Have you ever wondered if such a place exists where time stands still? Well, we found it this morning. The only thing is, it doesn’t just stand still, it also jumps around an hour at a time. This place is
Cave City in
Kentucky.
“How does it stand still?” you may ask. Well, for one thing, you can feel it in the slow nature of the locals. No matter how much of a rush you are in, the man at the ticket counter will take all the time he desires to work the crowd of other future patrons and tell nice little jokes about how the 3x5 cards in his shirt pocket are his palm pilot.
Furthermore, the constantly ticking clock has obviously abandoned the old caves beneath the land in Kentucky. The cave guides are eager to share stories about Stephen, the slave that explored and mapped much of the caves. You can still see signatures on the limestone walls of the late 1800’s elite that were able to afford a trip through the caves. At one point in the tour, the guide turns off the already very dim lights mounted sparingly throughout the cave, and holds up a lighter to show you how the first explorers of the cave saw it.
But that doesn’t explain how time jumps. There can’t possibly be any way for time to oddly jump forward and backward without any logical explanation … oh but there is.
Chris and I stayed the night in Elizabethtown, Kentucky, a bit north and very slightly east of Mammouth Cave National Park. The night before, we had booked two tickets for the 11:15am Historic Tour. We set our alarm for 8:15am. We got around, ate breakfast, and were on the road by 9:45am. We arrived at the park around 10:40am. So far so good, right? This was when Chris noticed that they were making announcements that the 9:45 tour would be departing in just a few minutes. Checking his cell phone, he discovered that we had, in fact, switched to the central time zone sometime in the past 30 minutes or so.

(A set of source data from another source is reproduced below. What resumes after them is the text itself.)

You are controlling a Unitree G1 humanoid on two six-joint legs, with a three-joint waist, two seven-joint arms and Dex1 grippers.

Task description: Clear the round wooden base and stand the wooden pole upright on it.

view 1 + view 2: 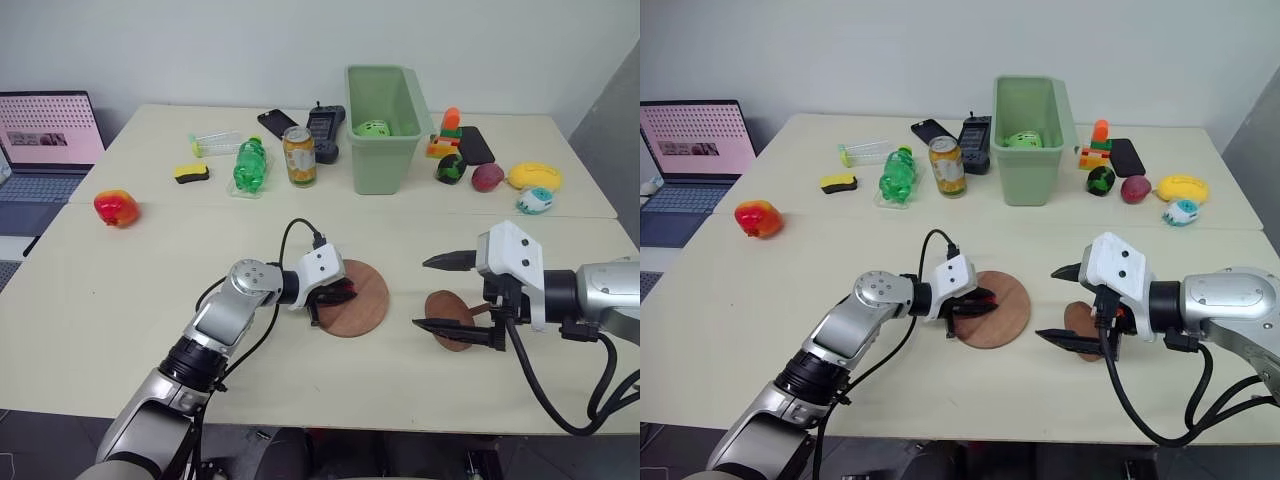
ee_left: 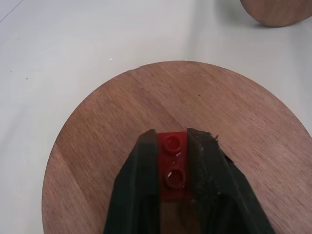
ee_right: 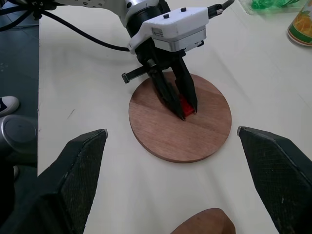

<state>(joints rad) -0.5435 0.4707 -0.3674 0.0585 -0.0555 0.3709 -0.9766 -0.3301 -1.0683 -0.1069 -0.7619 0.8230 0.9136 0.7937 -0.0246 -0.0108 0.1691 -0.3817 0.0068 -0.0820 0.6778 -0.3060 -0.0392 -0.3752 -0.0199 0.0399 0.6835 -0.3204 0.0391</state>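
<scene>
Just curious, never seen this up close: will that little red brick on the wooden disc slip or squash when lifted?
Probably not. The red brick looks like hard studded plastic, so likely stiff and light. The left end effector clamps its flat sides, so slipping seems unlikely. The round wooden base should stay put.

Round wooden base (image 1: 358, 298) centre frame blocked: left gripper (image 3: 185, 108) clamped on red brick (image 2: 174, 165). Bare tabletop (image 1: 120, 300) lower left. Wooden pole (image 1: 455, 318) lies right of base.

Bright, even indoor light; soft faint shadows (wrist views slightly blurred close up).
</scene>
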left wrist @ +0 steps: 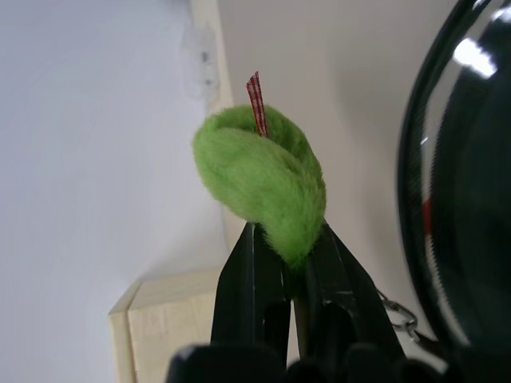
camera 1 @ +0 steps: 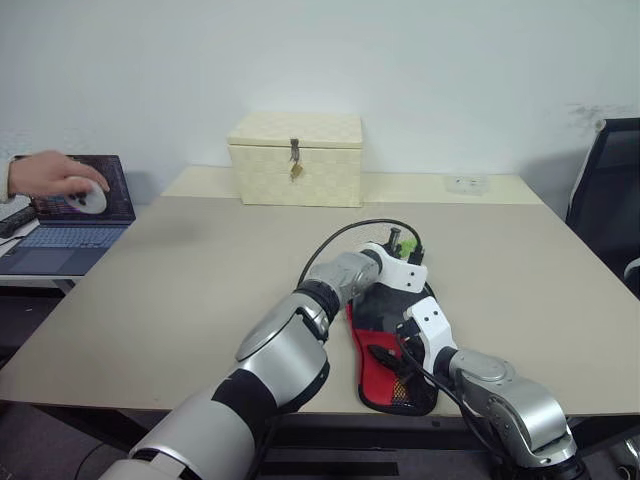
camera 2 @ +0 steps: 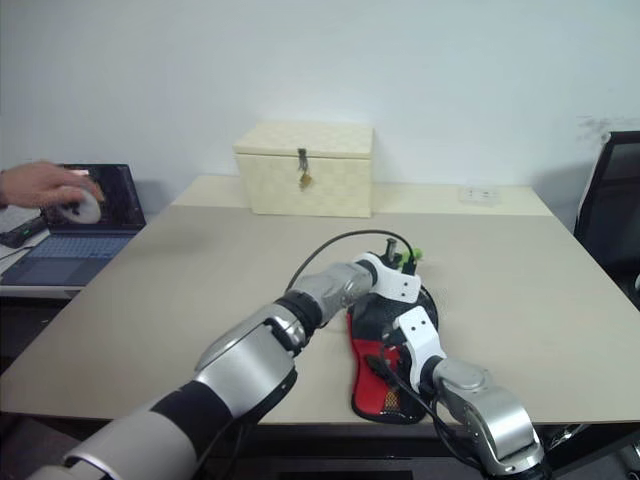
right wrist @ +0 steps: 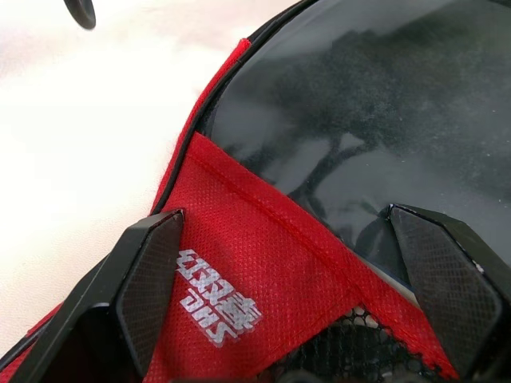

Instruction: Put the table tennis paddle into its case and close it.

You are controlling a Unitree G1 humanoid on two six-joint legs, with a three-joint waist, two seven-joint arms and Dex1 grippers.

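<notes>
On beige table, left gripper (left wrist: 291, 263) jaws clamped on fuzzy green tuft (left wrist: 263, 179), right gripper (right wrist: 303, 295) jaws apart over red-panelled case (right wrist: 263, 263).

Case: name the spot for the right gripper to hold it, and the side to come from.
Probably take the case at its red panel, on the narrow end, from above: it lies flat on the table, and the open right gripper stands astride that panel. The left gripper holds the green tuft.
</notes>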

We ended up cancelling our tickets and purchasing new ones for the 10:15 Snowball tour, which was very cool. You may be unimpressed by our time jumping at this point in the story. Just wait. After the tour, got in the car, drove about 10 minutes back to the highway and discovered that my cell phone read 2:22pm and Chris’s cell phone claimed it was 1:22pm. Sitting beside each other, we appeared to be in different time zones. Another ten minutes of driving, and I too was in the central time zone. We drove east for over an hour before we were both once again in the eastern time zone, which we had been in the night before when we were an hour north of Mammouth Cave. If that’s not a clear example of time jumping without rhyme or reason, then I’m not sure of much anymore. All I know is that we are now in the “normal” time zone, according to Chris, and all is right in the world again.
But consider this: Is the central time zone in Kentucky perhaps not a time zone, but in fact the twighlight zone?